**Task goal:** Give back the lines below exactly, but do not include any pictures.

**Information shown:**
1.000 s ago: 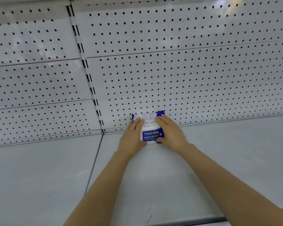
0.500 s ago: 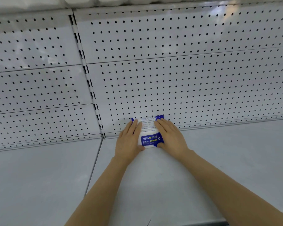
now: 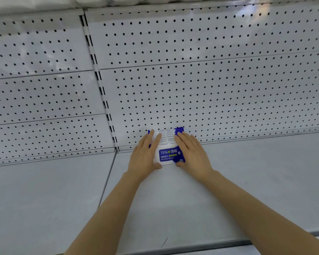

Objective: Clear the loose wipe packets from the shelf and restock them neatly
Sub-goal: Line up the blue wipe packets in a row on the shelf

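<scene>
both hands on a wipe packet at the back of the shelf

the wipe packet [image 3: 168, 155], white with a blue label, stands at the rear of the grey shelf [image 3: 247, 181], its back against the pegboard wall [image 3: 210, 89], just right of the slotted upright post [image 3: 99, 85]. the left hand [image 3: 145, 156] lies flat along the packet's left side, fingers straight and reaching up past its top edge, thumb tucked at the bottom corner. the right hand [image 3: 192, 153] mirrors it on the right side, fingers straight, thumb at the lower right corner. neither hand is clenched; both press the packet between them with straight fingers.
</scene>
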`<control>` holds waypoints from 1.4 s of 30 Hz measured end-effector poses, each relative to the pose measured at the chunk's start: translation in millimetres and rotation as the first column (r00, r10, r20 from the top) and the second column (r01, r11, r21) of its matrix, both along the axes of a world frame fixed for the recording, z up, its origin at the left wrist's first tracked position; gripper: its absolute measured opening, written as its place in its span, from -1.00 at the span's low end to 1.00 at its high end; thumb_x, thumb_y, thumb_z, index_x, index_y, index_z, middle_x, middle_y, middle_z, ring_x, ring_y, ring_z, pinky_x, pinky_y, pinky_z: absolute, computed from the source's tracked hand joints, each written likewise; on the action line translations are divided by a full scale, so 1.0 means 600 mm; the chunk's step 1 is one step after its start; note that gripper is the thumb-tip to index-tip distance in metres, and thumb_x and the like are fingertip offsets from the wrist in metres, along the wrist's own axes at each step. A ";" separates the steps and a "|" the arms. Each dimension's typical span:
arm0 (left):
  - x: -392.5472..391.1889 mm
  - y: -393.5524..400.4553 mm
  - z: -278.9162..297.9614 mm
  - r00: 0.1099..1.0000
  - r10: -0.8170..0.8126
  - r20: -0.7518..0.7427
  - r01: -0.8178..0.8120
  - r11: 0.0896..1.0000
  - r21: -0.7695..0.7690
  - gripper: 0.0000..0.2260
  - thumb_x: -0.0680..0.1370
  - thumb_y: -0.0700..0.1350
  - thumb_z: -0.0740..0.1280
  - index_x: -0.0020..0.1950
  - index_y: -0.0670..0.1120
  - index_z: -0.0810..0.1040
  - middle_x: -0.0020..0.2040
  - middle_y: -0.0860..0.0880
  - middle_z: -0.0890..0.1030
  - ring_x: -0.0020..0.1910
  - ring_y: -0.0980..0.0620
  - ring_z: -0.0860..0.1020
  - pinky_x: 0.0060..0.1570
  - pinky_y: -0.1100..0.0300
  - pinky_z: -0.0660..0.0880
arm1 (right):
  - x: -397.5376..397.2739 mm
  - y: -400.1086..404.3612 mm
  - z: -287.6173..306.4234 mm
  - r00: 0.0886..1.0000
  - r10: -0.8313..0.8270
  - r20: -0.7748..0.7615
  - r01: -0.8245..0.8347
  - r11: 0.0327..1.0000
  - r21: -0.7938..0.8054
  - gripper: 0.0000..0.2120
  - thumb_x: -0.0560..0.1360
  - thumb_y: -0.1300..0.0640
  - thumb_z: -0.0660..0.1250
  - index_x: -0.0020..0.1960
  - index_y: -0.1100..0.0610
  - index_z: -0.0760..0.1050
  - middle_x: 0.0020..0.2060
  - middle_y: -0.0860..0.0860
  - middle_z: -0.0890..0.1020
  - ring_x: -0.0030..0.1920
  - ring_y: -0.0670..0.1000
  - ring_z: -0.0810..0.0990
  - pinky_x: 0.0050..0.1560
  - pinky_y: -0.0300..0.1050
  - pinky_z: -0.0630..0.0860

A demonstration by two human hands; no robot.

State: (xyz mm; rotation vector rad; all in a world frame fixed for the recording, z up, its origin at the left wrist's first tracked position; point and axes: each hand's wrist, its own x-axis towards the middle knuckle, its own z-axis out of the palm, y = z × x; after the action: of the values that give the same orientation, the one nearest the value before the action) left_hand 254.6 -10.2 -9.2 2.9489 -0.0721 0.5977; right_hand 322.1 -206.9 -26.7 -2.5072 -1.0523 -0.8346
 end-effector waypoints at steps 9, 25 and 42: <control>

**Exercise result:**
1.000 s ago: 
0.500 s ago: 
now: 

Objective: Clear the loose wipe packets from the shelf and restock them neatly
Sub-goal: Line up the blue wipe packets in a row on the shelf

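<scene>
both hands on a wipe packet at the back of the shelf

the wipe packet [image 3: 168, 155], white with a blue label, stands at the rear of the grey shelf [image 3: 247, 181], its back against the pegboard wall [image 3: 210, 89], just right of the slotted upright post [image 3: 99, 85]. the left hand [image 3: 145, 156] lies flat along the packet's left side, fingers straight and reaching up past its top edge, thumb tucked at the bottom corner. the right hand [image 3: 192, 153] mirrors it on the right side, fingers straight, thumb at the lower right corner. neither hand is clenched; both press the packet between them with straight fingers.
</scene>
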`<control>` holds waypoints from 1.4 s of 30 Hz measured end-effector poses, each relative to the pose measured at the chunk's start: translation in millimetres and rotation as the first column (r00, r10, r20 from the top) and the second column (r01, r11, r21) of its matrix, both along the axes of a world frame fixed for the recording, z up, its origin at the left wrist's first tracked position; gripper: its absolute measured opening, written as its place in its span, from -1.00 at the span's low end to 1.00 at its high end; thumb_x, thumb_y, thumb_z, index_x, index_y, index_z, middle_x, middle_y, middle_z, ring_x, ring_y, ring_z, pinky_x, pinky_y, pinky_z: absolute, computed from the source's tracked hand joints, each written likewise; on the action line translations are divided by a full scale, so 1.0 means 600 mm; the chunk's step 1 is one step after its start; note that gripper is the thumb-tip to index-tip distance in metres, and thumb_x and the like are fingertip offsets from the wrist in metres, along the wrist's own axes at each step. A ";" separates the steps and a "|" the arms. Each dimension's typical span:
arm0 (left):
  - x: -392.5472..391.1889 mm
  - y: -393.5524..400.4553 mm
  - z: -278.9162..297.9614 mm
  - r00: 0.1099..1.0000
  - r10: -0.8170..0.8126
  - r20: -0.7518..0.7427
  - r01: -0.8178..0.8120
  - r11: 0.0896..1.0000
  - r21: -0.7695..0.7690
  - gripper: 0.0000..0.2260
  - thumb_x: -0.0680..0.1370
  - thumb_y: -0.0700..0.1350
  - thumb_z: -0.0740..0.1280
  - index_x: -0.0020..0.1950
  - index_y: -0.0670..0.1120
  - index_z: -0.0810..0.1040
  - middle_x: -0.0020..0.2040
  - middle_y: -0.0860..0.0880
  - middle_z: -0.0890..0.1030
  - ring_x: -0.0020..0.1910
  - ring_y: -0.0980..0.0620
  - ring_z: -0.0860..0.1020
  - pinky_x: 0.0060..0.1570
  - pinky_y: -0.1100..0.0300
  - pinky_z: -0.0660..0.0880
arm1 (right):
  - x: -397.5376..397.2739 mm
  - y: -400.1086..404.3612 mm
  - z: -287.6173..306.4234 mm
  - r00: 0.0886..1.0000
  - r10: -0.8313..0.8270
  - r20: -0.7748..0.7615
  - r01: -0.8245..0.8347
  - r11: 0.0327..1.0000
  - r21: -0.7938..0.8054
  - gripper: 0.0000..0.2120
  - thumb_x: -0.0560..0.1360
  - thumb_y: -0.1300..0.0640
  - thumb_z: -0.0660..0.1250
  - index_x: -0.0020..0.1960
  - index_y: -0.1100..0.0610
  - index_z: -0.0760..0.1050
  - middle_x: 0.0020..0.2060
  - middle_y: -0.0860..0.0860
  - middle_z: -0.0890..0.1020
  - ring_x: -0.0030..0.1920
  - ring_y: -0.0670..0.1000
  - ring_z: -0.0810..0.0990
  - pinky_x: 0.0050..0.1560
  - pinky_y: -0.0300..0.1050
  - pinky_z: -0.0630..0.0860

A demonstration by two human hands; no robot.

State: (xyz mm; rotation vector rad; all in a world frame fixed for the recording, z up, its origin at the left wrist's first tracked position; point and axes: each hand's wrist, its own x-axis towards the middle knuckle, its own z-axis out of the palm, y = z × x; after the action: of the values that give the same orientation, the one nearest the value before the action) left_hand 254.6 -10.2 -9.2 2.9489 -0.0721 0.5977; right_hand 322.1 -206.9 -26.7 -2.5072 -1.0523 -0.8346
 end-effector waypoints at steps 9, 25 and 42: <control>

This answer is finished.